On 27 February 2017, an article in the News Corp-owned The Australian presented an alternative perspective on the Unaoil bribery scandal. This claimed that the Fairfax Media newspapers had settled claims made against them regarding false allegations and indicated that "within weeks, the publisher will be confronted with yet another legal action, this time from the company at the centre of the allegations that triggered these backdowns. That company is Unaoil, a Monaco-based business that is a player in the international oil industry and is owned by the Ashani family." The article claimed that the leaker of the company emails was an extortionist who had hacked Unaoil, and stated that Unaoil would seek through court to identify the sources for the 2016 articles. The Australian had previously reported Unaoil's denials of the allegations, and accusation that it was the victim of extortion, on 17 May 2016.

In November 2016, the UK Treasury announced it was giving the SFO 'blockbuster funding' to resource the agency's Unaoil probe. That same month, a former Unaoil country manager told the BBC's Panorama programme he had bribed a Libyan government official. The whistleblower, Lindsay Mitchell, said that in 2009 he handed an envelope filled with US dollars to a manager at a subsidiary of the state-owned Libyan National Oil Company.

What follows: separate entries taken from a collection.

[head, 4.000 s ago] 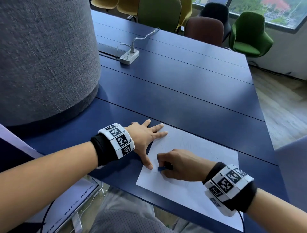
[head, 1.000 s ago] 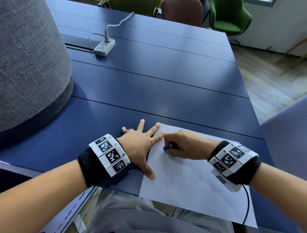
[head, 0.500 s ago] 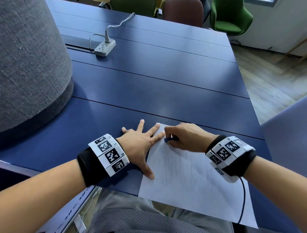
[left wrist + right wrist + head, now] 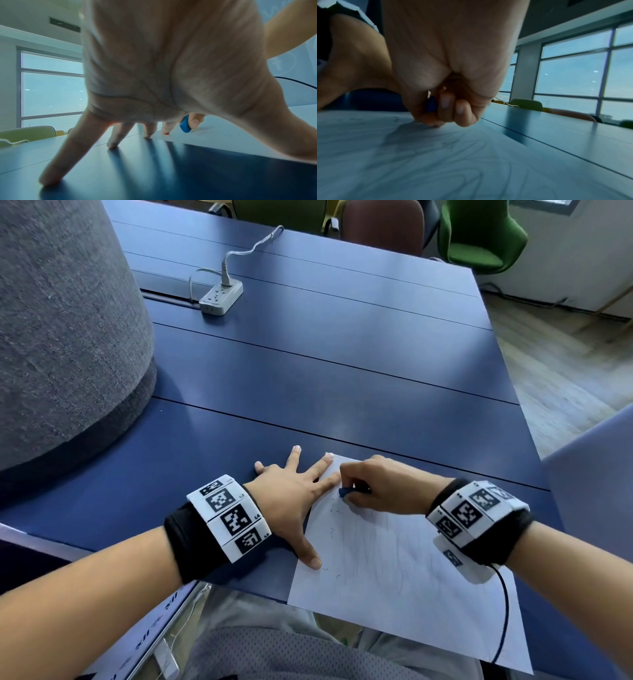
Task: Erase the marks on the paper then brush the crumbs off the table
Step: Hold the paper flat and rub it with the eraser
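My left hand (image 4: 291,491) lay flat, fingers spread, pinning the paper's (image 4: 404,577) left edge; its near edge overhung the bench (image 4: 325,378). My right hand (image 4: 380,487) pinched the eraser (image 4: 343,492) at the far-left corner, with open bench beyond.

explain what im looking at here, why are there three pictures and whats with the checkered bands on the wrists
There is no machine here: a person works with bare hands and wears three cameras. The big picture comes from a camera on the head, looking down. The other two come from cameras strapped to each wrist, looking along the hand; the checkered bands sit on those wrist straps.

A white paper with faint pencil marks lies at the near edge of the blue table. The left hand lies flat with fingers spread, pressing on the sheet's left edge. The right hand pinches a small blue eraser against the paper's far left corner. Tiny dark crumbs dot the sheet. A power strip sits further back.
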Motion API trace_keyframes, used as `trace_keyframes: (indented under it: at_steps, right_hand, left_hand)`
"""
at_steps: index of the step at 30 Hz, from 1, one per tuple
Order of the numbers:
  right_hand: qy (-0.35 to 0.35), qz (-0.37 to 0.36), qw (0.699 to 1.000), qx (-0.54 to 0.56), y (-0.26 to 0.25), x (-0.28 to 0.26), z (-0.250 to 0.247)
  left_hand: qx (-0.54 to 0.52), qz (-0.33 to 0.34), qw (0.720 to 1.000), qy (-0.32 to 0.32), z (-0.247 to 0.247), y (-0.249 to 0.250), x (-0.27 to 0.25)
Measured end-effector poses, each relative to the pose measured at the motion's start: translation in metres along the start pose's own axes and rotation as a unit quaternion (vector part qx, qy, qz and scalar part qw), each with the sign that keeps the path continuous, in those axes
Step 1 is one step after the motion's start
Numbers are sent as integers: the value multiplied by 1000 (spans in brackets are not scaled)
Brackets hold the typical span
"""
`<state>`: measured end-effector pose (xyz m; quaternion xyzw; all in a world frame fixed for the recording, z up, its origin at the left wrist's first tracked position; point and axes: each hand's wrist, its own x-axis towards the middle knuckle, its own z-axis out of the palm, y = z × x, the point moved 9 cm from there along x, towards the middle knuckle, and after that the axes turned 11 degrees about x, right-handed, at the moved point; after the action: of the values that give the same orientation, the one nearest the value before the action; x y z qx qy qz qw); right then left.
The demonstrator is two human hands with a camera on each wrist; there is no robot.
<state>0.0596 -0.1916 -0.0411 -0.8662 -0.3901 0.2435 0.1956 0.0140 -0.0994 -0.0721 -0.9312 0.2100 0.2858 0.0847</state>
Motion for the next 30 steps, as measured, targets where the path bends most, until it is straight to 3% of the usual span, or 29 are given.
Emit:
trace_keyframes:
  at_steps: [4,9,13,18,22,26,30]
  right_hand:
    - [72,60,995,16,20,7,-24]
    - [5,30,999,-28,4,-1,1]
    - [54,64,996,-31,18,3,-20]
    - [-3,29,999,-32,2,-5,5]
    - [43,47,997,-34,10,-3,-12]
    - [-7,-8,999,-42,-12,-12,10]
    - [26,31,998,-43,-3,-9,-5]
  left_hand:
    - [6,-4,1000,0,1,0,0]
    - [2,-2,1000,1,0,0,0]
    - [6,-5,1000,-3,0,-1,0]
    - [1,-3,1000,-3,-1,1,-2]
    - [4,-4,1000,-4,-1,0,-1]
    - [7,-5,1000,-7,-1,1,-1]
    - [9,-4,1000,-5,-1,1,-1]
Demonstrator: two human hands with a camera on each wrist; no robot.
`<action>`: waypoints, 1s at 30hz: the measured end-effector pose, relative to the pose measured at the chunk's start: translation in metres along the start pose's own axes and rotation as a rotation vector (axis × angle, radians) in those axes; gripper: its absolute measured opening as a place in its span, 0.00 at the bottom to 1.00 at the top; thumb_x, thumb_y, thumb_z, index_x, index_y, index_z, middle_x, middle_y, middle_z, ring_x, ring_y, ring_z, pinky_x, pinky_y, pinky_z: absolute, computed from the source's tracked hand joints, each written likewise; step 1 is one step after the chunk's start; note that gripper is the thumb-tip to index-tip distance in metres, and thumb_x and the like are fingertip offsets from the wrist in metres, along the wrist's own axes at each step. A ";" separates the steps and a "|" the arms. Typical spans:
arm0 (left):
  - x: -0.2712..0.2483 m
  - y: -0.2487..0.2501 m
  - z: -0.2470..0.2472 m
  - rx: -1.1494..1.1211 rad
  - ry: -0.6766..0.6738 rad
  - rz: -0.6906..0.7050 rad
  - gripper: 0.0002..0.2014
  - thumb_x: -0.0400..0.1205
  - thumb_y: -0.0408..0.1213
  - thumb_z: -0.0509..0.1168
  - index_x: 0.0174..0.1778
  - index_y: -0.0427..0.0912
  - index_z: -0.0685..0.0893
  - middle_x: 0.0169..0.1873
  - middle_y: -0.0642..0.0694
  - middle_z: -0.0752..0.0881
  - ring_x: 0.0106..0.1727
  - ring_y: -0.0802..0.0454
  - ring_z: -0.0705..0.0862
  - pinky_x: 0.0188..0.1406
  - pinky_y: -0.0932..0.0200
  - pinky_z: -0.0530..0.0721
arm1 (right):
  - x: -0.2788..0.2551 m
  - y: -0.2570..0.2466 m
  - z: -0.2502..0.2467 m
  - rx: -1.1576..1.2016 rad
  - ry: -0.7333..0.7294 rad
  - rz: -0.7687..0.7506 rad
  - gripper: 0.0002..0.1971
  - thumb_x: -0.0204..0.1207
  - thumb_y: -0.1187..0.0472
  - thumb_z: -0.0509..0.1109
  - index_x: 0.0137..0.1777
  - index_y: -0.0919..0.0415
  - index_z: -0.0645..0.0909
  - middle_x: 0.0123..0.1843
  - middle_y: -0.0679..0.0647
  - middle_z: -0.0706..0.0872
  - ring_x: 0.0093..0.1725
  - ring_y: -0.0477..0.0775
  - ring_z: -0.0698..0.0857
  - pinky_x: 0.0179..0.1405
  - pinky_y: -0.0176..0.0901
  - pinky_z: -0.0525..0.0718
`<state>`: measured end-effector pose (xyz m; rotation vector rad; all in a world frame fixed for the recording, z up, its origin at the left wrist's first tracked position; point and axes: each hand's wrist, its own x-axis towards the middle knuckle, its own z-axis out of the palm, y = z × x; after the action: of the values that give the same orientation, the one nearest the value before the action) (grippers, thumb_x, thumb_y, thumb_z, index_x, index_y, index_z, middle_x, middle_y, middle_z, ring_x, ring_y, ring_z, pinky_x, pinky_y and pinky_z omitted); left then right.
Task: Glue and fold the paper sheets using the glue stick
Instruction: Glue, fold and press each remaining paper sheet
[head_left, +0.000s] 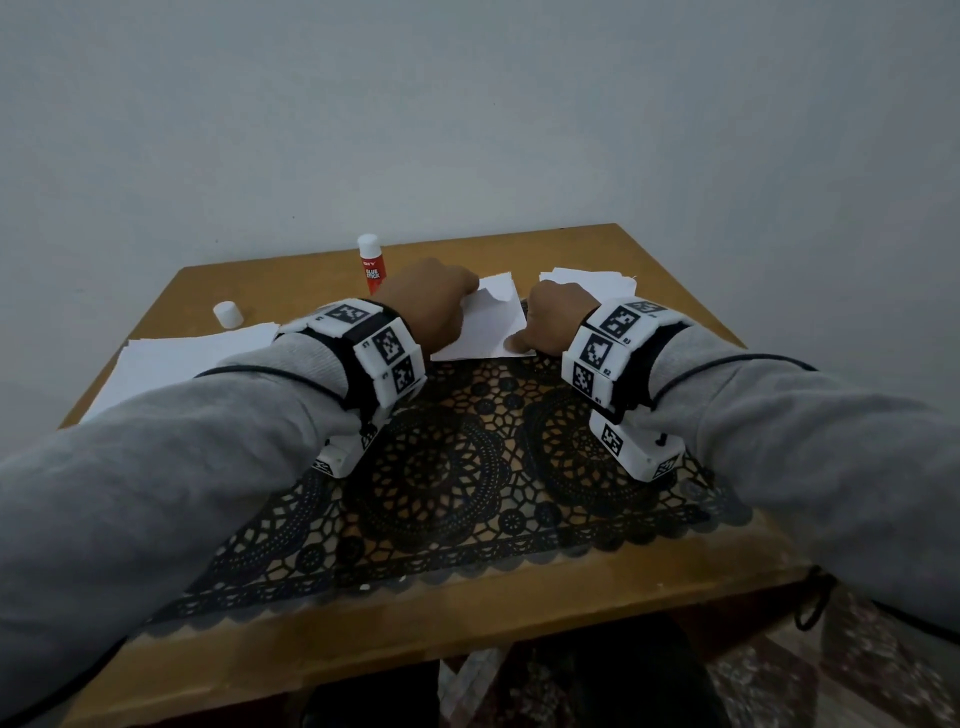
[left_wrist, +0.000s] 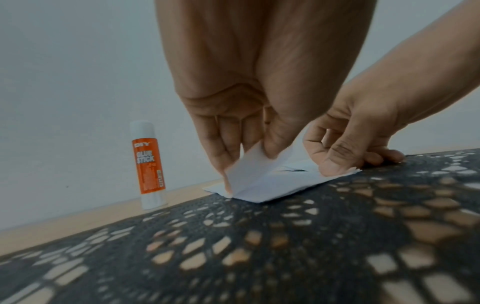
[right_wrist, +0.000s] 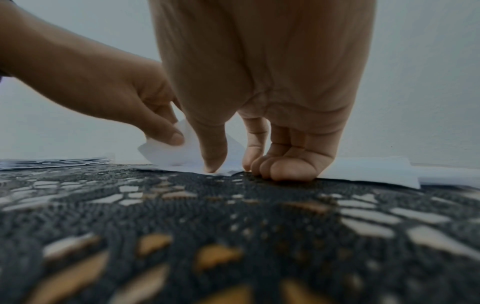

In January 2017, the DOJ announced in a statement that Rolls-Royce had agreed to pay a $170 million fine to settle corruption allegations involving its use of several facilitators to win contracts, including Unaoil.

Ongoing investigations by the SFO were reported in April 2017. In May 2017, listed UK company Petrofac suspended a top executive in connection to the Unaoil investigation.

On March 25, 2019, CEO Cyrus Ahsani and COO Saman Ahsani pled guilty for their roles in a scheme to corruptly facilitate millions of dollars in bribe payments to officials in multiple countries.

=== Corruption charges laid by Serious Fraud Office ===
On 17 November 2017, the Serious Fraud Office charged two former Unaoil Iraq managers with conspiring to pay bribes to win Dutch company SBM Offshore contracts in Iraq. The Iraq officials allegedly bribed were not named. The SFO also issued extradition proceedings against Unaoil Chief Operations Officer Saman Ahsani.

On 30 July 2020 Stephen Whiteley, the company's former territory manager for Iraq was sentenced to 3 years in prison. Ziad Akle, another former Iraq territory manager, received 5 years in prison. In December 2021 the UK Court of Appeal overturned the bribery conviction of a Ziad Akle after finding that the U.K.'s Serious Fraud Office committed a "serious failure" in refusing to turn over evidence that would have helped him at trial.

In December 2021, the Court of Appeal quashed the conviction of Unaoil’s former territory manager for Iraq Ziad Akle after the SFO disclosed evidence of ‘wholly inappropriate’ contacts with David Tinsley, a former US Drug Enforcement Administration agent who acted on behalf of the Ahsanis.

In March 2022 a second man convicted in Britain over the Unaoil case had his conviction overturned on the same basis as Ziad Akle. The ruling piles more pressure on SFO director Lisa Osofsky one month after UK Attorney General Suella Braverman appointed former Director of Public Prosecutions and High Court judge David Calvert-Smith to lead a "forensic and robust" review into SFO failings in the case.

In June 2022 it was reported that Stephen Whiteley, another former Unaoil Manager also had launched an appeal against his conviction, based on the two quashed convictions in the same matter. This was commented as a further blow to the SFO’s investigation.

On 21 July 2022 the Review led by Sir David Calvert Smith was published. The review was criticizing the conduct of SFO's head in leading the Unaoil Investigation: "It is clear that [Lisa] Osofsky was faced with a difficult situation very early in her tenure and made a number of mistakes and misjudgements which, with the benefit of hindsight, she now accepts." Calvert-Smith said further that Osofsky "was not supposed to be personally involved in contact" with a fixer, who had no recognised legal role in the so called Unaoil case. Labour Shadow Attorney General Emily Thornberry MP stated that the report "lays bare a catalogue of woeful mismanagement and inexplicable misjudgements at the top of the SFO".